Fix Version/s: None
makeCoaddTempExp's lowest-level work method createTempExp interacts with disk via the Butler. When building coadds in Spark, or example, this required us to re-write an implementation of createTempExp instead of reusing the stack. createTempExp currently takes a list of dataRefs corresponding to the calexps that overlap the patch for a particular visit. These reads could be pushed to the higher-level calling method at the expense of memory.
Making createTempExp more reusable would require either:
a) Making createTempExp able to accept either a list of dataRefs or just a list of calexps. This actually appears to be the intent of the docstring writer). <-- naively, I suspect this will win.
b) Holding 4 full calexps in memory (or 4 partial calexps in memory)
c) Easily reproducible container that can interact with the disk, database etc...
This ticket involve investigating the computational feasibility, and implementing best option.

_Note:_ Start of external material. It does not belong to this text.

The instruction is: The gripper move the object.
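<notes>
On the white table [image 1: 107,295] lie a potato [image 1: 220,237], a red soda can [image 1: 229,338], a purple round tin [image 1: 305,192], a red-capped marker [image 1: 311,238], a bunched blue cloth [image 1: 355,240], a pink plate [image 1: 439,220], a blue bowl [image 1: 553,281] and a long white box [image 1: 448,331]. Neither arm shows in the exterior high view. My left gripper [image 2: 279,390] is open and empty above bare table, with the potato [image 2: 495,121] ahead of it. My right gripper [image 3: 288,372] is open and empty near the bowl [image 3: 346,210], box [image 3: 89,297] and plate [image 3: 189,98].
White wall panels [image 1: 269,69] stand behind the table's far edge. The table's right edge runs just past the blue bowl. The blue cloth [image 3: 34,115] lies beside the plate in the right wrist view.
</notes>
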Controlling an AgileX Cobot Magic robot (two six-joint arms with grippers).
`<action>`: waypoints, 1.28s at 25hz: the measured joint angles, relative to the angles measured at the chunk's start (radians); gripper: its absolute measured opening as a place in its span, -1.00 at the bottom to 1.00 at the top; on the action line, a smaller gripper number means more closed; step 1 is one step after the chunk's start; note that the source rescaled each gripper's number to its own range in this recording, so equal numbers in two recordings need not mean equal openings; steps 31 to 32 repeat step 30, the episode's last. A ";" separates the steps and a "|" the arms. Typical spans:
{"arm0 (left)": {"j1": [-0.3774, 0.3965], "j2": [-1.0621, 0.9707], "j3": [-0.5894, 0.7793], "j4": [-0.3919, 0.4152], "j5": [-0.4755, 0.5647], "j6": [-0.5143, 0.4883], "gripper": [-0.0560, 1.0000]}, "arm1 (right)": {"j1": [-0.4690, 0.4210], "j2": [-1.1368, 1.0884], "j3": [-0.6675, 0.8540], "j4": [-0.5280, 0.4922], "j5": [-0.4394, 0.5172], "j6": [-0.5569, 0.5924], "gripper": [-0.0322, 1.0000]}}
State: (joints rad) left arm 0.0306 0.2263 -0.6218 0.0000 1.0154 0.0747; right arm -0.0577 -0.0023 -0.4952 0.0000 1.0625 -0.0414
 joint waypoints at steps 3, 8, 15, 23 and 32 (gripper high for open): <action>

I made the same pragmatic comment to Yusra AlSayyad when we chatted about this. In some cases (astrometric catalogues; coadds) we may need to provide some sort of proxy object that can optionally be passed to the run method. It is possible that we'll come up with some examples where we need to permit an exception to the "no butlers/dataRefs in run() calls" rule (upon decision by competent authorities)
I believe that's actually exactly what we do in the new reference catalog system Simon Krughoff wrote: we pass a proxy object down into regular Tasks that's currently implemented by holding onto a Butler, but the interface of that object doesn't mandate an implementation that uses the Butler. Of course, because we don't yet have an implementation that doesn't use the Butler, Tasks that need a reference catalog still can't be used in a context where there's no Butler available at all.
That's right. The calibration tasks need to read data from disk. Our mechanism for I/O abstraction is the butler. Thus, the calibration tasks need an object that can interact with the butler.
makeCoaddTempExp and assembleCoadd are both on my list for rewrites. In particular, I'm concerned about the front-end (choosing inputs for a particular patch), but there's a lot of cleanup to do all over. I think makeCoaddTempExp suffers a bit from the attempt to make it like coaddition (inherits from CoaddBaseTask). Note that coaddition simply cannot take a list of calexps because they won't all fit in memory, but you can get away with that in makeCoaddTempExp because the number of inputs is limited and small.
Superseded by DM-17208 : https://github.com/lsst/pipe_tasks/commit/62e839c2e8686beb4b9883a710c8e7fb8af9ab5b
Coaddition is one of several high-level algorithms we'll have for which the I/O is somewhat intrinsic to the algorithm, and I worry that trying to make these usable without a butler really amounts to circumventing the butler as the abstraction layer for all I/O. It seems like it might be better to write an alternate butler backend, or if the butler isn't mature enough to support that yet, mock up some DataRef-like objects that we can pass to the task (maybe this is something like your option C).